How to optimize LIMIT with a large offset for pagination?
Jun 17, 2025 am 09:40 AMUsing LIMIT and OFFSET for deep paging results in performance degradation because the database needs to be scanned and skipped a large number of records. 1. Use cursor-based paging to obtain the next page data by remembering the sorting field (such as ID or timestamp) of the last record of the previous page to avoid scanning all previous rows; 2. Ensure that the sorting field has indexes, such as single or combined indexes, to speed up positioning records; 3. Constrain business restrictions on deep paging, such as setting the maximum page number, guiding users to filter, or asynchronously loading cache results. These methods can effectively improve the performance of paging query, especially in large data scenarios, cursor paging combined with index optimization is the most recommended method.
When you are using LIMIT
and OFFSET
for paging queries, especially when OFFSET
is very large, performance tends to drop sharply. The database needs to scan and skip the previous large number of records to get the part of the data you really want. This problem is particularly evident when implementing deep paging (such as after page 1000).
To optimize LIMIT
queries with large offsets, the key is to reduce unnecessary scans and index traversals.
1. Use cursor-based pagination instead of OFFSET pagination
The traditional LIMIT offset, size
method is inefficient when the offset is large, because it requires scanning all previous rows. A more efficient alternative is Cursor-based Pagination .
- Principle: Instead of remembering which page is currently on, remembering the sorting field (such as ID, timestamp, etc.) of the last record on the previous page, and then the next page starts from that location.
- Sample SQL:
SELECT id, name FROM users WHERE id > 12345 ORDER BY id ASC LIMIT 20;
- Advantages: It won't slow down as the number of pages increases, because only the data you need is always scanned.
- Disadvantages: It cannot jump to a certain page directly, and it is not suitable for frequent insertion/deletion.
Note: If you are using timestamps as cursors, you should pay attention to the problem of repetition of time. It is best to use it with unique fields (such as primary keys).
2. Add index to the sorted field
Whether it is traditional paging or cursor paging, it is the basic premise to ensure that there is a suitable index on the sorting field .
- If you sort by
created_at
, index it. - If you often combine the order (such as by state first and by time), consider combining indexes.

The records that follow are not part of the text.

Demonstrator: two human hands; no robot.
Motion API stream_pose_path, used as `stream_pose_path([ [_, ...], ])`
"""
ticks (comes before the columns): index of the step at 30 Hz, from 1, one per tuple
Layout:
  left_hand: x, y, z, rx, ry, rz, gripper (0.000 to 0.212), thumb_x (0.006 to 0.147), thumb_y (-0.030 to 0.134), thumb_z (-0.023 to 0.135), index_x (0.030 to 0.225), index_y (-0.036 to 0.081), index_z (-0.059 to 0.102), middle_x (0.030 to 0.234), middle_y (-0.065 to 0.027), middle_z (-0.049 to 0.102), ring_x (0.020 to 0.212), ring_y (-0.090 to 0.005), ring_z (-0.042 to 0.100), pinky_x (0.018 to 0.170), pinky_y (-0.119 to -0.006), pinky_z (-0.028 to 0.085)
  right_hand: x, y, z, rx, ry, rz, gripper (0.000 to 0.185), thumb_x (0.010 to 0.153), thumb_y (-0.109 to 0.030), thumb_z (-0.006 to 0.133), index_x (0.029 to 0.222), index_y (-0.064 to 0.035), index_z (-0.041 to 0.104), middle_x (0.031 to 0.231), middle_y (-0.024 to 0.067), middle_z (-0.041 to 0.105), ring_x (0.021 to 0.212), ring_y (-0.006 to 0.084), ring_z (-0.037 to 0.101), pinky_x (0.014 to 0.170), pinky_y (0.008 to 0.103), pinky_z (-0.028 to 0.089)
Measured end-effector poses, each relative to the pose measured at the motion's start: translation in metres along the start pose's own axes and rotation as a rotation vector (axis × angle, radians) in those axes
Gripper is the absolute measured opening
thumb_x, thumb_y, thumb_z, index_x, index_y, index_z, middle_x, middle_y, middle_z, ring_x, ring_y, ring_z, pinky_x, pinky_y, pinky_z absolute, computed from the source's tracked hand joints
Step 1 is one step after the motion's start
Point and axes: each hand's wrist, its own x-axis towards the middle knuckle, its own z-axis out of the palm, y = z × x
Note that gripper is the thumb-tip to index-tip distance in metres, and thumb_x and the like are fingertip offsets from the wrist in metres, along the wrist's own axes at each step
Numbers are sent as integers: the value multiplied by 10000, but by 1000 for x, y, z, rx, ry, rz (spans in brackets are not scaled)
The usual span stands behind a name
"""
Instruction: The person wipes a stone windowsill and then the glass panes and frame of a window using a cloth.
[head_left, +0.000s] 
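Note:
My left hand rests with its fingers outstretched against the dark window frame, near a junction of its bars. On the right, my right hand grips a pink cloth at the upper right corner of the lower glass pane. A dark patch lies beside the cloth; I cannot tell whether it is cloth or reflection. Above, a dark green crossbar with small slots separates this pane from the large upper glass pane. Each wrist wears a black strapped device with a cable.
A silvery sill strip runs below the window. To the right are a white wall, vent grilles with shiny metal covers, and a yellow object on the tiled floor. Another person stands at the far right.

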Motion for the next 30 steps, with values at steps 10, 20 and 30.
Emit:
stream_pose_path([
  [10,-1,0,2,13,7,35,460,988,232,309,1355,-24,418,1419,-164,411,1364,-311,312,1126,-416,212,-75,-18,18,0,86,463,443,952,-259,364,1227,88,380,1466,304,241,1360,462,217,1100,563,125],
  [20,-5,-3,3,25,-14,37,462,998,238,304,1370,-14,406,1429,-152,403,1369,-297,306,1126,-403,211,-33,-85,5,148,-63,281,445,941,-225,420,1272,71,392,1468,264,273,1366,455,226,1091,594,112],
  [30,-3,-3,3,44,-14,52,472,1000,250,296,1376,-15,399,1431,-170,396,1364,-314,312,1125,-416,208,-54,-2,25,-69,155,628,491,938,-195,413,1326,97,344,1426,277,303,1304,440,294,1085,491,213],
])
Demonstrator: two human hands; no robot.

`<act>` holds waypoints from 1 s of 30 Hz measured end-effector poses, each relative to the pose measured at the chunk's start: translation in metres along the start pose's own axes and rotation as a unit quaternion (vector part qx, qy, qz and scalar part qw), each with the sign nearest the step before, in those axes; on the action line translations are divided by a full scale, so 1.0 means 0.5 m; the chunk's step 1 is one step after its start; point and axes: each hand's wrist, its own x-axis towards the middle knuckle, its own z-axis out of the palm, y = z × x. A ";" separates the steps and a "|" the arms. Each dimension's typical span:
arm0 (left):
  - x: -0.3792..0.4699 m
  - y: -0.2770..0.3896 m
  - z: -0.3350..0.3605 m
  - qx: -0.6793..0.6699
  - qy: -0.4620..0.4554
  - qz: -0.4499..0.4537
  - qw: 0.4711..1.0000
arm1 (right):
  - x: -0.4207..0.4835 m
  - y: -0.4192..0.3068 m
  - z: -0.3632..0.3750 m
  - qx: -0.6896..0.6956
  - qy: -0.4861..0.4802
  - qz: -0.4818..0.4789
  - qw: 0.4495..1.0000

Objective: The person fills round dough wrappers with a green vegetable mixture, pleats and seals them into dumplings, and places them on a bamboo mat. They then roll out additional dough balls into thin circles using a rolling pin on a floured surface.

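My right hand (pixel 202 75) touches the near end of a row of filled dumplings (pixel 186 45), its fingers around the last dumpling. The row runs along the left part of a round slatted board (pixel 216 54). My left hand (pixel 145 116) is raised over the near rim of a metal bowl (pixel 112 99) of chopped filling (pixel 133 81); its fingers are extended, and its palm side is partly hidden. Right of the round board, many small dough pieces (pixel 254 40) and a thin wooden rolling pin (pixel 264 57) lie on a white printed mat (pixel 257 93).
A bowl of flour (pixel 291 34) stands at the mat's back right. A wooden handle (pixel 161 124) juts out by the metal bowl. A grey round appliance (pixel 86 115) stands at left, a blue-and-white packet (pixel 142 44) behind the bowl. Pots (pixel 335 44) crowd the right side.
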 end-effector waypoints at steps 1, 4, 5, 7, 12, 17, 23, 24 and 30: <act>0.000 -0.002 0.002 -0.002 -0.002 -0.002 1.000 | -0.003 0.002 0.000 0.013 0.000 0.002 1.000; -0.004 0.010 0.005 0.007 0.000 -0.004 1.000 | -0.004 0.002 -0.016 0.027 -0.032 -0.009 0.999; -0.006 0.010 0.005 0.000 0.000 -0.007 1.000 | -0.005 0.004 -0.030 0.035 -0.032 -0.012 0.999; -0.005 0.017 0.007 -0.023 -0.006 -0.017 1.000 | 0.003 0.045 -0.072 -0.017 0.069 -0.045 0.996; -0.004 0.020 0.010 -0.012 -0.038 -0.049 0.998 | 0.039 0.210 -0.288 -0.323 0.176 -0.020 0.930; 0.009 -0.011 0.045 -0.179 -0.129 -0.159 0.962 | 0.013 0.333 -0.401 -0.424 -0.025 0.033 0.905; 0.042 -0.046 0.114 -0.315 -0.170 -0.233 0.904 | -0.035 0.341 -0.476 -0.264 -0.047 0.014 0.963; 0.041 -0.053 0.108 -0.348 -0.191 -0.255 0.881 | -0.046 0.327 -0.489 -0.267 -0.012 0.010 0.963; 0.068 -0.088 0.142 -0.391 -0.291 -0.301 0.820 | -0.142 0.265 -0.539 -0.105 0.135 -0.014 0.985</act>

Indexing allows the database to quickly locate the location you want, rather than scanning the full table.
Common practices:
- Single field index:
CREATE INDEX idx_created_at ON table(created_at);
- Multi-field index:
CREATE INDEX idx_status_created ON table(status, created_at);
In this way, even if you use OFFSET
, you can try to use the index to speed up skipping previous records.
3. Limit or downgrade the "deep pagination"
In some scenarios, users do not actually turn to hundreds of pages, but the system still supports it. You can consider this at this time:
- Limit the maximum page number : For example, only page 100 is allowed to be turned to at most, and the prompt is "Please adjust the filter conditions" after it exceeds it.
- Asynchronous loading cache : For background analysis pages, the results can be cached or generated asynchronously.
- Full-text search or filtering alternative paging : guides users to narrow the scope through search and filter, rather than relying on page turning to find content.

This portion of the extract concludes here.